Amerykańskie media motoryzacyjne pilnie śledziły pod koniec roku walkę o pierwsze miejsce w segmencie hybryd plug-in. Od 2010 roku najpopularniejszą hybrydą ładowaną z gniazdka w USA był Chevrolet Volt, ale to się zmieniło w tym roku, wraz z premierą Priusa Plug-in Hybrid drugiej generacji, znanego w Stanach Zjednoczonych pod nazwą Prius Prime.

Prius Prime zakończył rok z wynikiem 20 936 sprzedanych egzemplarzy po bardzo dobrym grudniu, który przesądził o sukcesie hybrydy Toyoty. Volt musiał się zadowolić drugim miejscem z wynikiem 20 349 aut. Chevrolet został zdetronizowany po raz pierwszy od premiery modelu w 2010 roku.

Druga generacja Volta weszła na rynek w 2016 roku, ale już w 2017 roku zanotowała 18-procentowy spadek zainteresowania Prius Prime, jedyna obok Volta hybryda plug-in, która doczekała się do tej pory drugiej generacji, weszła na rynek z dużym impetem.

Głównym powodem, dla którego kierowcy sięgają po hybrydę plug-in zamiast standardowej hybrydy nieładowanej z gniazdka czy też auta elektrycznego, jest możliwość jazdy na samym silniku elektrycznym bez obawy o zasięg. Kiedy zapas prądu naładowanego z zewnętrznej sieci się wyczerpie, uruchamia się silnik spalinowy, czy w przypadku Priusa Prime – napęd hybrydowy Toyoty 4. generacji.

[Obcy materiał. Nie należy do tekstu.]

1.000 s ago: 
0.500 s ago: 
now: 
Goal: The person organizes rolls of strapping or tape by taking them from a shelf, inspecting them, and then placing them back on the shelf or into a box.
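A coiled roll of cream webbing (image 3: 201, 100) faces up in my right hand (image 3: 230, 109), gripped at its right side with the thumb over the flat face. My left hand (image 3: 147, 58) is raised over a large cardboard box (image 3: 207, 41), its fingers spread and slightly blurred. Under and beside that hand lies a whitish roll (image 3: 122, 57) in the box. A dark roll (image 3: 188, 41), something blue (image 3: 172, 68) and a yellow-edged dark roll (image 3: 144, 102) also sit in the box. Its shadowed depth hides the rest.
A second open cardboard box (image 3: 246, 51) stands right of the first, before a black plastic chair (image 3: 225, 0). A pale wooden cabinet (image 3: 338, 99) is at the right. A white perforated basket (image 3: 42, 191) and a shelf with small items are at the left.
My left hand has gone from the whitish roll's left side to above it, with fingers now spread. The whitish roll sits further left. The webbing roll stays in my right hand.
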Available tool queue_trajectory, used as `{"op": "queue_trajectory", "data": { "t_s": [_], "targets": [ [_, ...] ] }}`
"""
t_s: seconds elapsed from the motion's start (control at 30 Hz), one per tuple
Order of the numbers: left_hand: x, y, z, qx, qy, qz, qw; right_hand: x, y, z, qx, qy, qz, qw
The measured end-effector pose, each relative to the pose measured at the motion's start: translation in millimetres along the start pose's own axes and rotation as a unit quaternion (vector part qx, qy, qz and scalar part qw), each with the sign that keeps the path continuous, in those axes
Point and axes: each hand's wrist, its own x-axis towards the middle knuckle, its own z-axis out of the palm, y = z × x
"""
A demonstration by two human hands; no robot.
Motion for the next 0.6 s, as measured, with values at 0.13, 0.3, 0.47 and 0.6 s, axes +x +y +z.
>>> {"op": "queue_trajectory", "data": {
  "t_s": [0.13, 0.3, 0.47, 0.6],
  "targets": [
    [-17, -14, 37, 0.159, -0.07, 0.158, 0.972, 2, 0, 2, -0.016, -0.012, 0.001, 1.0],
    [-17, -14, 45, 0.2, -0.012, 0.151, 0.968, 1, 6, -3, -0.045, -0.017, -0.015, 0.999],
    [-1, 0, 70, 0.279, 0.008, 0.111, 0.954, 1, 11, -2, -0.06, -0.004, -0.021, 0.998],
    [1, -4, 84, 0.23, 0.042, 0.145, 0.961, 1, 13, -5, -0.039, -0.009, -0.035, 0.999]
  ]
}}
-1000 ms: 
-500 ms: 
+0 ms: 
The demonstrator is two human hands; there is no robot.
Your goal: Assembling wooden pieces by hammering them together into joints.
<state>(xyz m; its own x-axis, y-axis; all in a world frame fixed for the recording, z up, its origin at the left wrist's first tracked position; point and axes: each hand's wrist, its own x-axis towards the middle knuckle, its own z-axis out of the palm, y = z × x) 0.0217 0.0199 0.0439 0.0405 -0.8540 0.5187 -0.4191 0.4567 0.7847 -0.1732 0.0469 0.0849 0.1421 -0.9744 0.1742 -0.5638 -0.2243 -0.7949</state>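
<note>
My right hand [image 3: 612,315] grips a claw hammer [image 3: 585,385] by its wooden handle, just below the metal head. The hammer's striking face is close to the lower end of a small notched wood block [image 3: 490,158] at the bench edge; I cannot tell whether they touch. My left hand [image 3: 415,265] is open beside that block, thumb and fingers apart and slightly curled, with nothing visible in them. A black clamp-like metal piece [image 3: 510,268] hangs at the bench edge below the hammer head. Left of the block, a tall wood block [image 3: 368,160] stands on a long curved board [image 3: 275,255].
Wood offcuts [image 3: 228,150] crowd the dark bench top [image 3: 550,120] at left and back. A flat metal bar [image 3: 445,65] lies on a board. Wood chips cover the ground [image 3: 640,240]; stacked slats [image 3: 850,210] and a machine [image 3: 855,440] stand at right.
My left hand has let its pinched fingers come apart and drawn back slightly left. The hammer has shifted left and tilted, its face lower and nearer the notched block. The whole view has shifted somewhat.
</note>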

Jeśli porównać konkurujące modele tylko pod względem zasięgu w trybie elektrycznym, Chevrolet Volt wypada dwukrotnie lepiej niż Prius Prime, ale wygląda na to, że jest to jedyna jego przewaga nad japońskim rywalem. Zasięg 50 km na samym silniku elektrycznym w przypadku Toyoty jest zresztą w zupełności wystarczający dla większości użytkowników, tym bardziej że potem mają do dyspozycji oszczędny napęd hybrydowy, który zużywa niewiele ponad 3 l benzyny na 100 km, co w przypadku auta średniej wielkości ze sporą baterią trakcyjną jest rewelacyjnym wynikiem.

Prius Plug-in Hybrid jest większy od kompaktowego Volta i ma dwukrotnie pojemniejszy bagażnik. Jego atutem jest także 20-letnie doświadczenie Toyoty w konstruowaniu hybryd, co przekłada się na wyższą jakość, niezawodność, wartość odsprzedaży, a także prestiż. Co nie zmienia oczywiście faktu, że Volt to także bardzo dobry samochód, a jego nabywcy są traktowani w salonach Chevorleta ze szczególną atencją.

Prius Prime wygrywa także pod względem stylistyki – samochód znacząco różni się wyglądem od swojego bliźniaczego modelu – Toyoty Prius 4. generacji, podczas gdy Volt bardzo przypomina Chevroleta Cruze.

Prime może się pochwalić znacznie większą wydajnością niż Volt. Według danych amerykańskiej agencji EPA, Prius ładowany z gniazdka przejeżdża 54 mile na galonie benzyny (mpg), zaś wynik Chevroleta to tylko 42 mpg. Volt przegrywa także pod względem wydajności akumulatora trakcyjnego i silnika elektrycznego – przy baterii o pojemności 18,4 kWh uzyskuje wynik 106 MPGe (elektryczny odpowiednik jednostki mpg), co przekłada się na zużycie 31 kWh na 100 mil. Natomiast wyposażony w baterię o pojemności 8,8 kWh Plug-in Hybrid okazuje się najwydajniejszym samochodem osobowym na amerykańskim rynku z wynikiem 133 MPGe, czyli zużyciem 25 kWh na 100 mil.

Kolejny istotny czynnik, który zdecydował o sukcesie Priusa Plug-in Hybrid na amerykańskim rynku, jest cena. Prime kosztuje aż o 6000 dolarów mniej od Volta, mimo że jest większy, należy do wyższego segmentu i jest wyposażony w standardzie w pakiet systemów bezpieczeństwa czynnego Toyota Safety Sense. Podstawowa wersja Prius Prime Plus kosztuje 27 985 dolarów, zaś GM wycenił swoją hybrydę plug-in w bazowej wersji LT na 33 995 dolarów. Co ciekawe, po uwzględnieniu ulgi federalnej, Prius Prime jest tańszy od podstawowej wersji Priusa 4. generacji nieładowanego z gniazdka.